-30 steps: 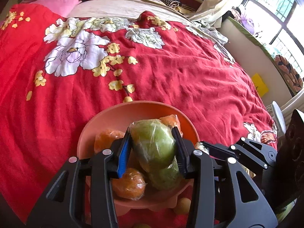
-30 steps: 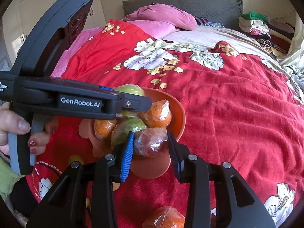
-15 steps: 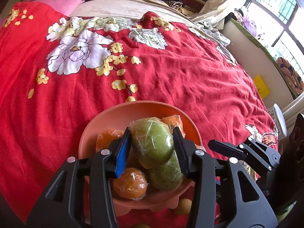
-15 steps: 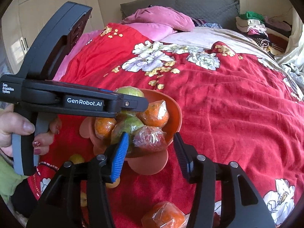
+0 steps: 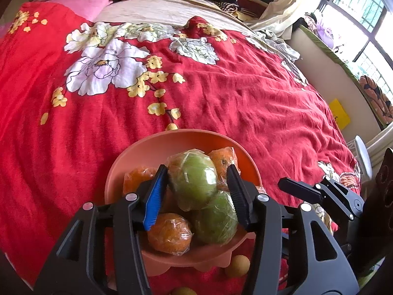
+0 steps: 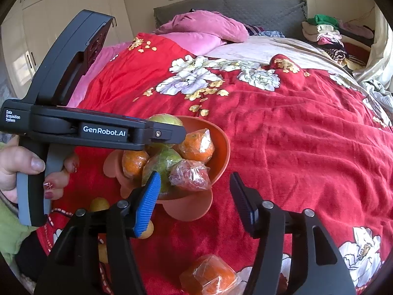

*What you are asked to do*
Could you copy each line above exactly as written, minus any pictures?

*Answer area*
-30 steps: 
-30 steps: 
-15 steps: 
-15 steps: 
+0 steps: 
+0 steps: 

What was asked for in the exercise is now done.